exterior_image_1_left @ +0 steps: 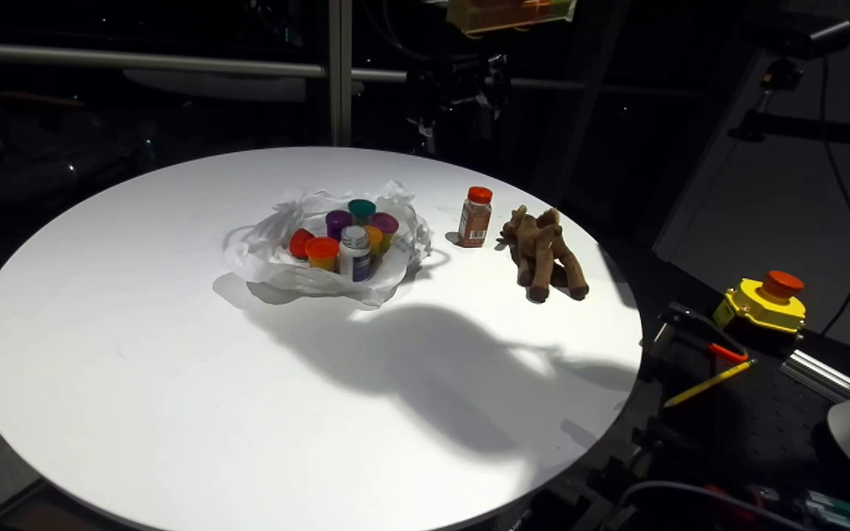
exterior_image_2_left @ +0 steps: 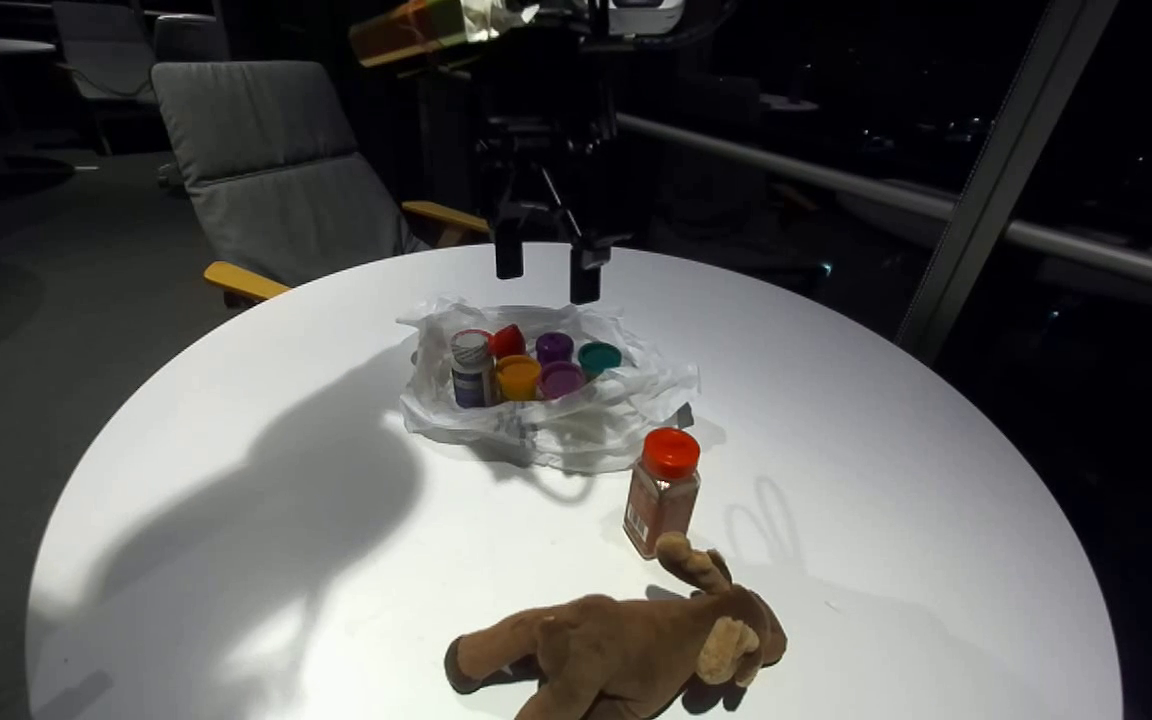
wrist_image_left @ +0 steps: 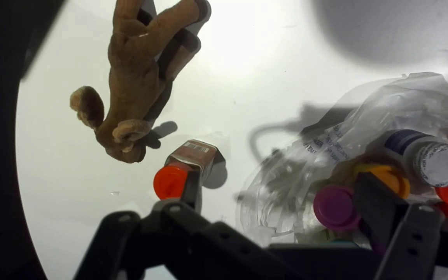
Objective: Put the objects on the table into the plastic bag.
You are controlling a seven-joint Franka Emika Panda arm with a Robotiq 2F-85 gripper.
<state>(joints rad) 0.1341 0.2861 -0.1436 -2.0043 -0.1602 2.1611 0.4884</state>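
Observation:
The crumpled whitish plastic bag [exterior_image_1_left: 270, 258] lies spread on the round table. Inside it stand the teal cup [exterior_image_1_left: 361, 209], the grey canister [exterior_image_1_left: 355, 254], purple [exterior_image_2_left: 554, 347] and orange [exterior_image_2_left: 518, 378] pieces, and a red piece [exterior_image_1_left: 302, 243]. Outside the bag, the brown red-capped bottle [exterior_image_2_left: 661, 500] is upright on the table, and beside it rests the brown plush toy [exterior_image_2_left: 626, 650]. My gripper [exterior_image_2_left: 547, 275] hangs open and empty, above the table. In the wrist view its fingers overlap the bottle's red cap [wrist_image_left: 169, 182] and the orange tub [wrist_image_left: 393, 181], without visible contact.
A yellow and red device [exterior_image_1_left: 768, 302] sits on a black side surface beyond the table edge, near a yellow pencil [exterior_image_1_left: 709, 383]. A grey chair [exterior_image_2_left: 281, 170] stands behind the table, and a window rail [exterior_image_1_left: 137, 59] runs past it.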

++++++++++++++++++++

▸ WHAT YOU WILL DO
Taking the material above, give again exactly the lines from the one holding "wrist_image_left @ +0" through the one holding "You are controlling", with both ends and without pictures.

▸ REPLY
wrist_image_left @ +0 steps: 
Objective: Put the objects on the table into the plastic bag.
You are controlling a seven-joint Franka Emika Panda arm with a Robotiq 2F-85 gripper.

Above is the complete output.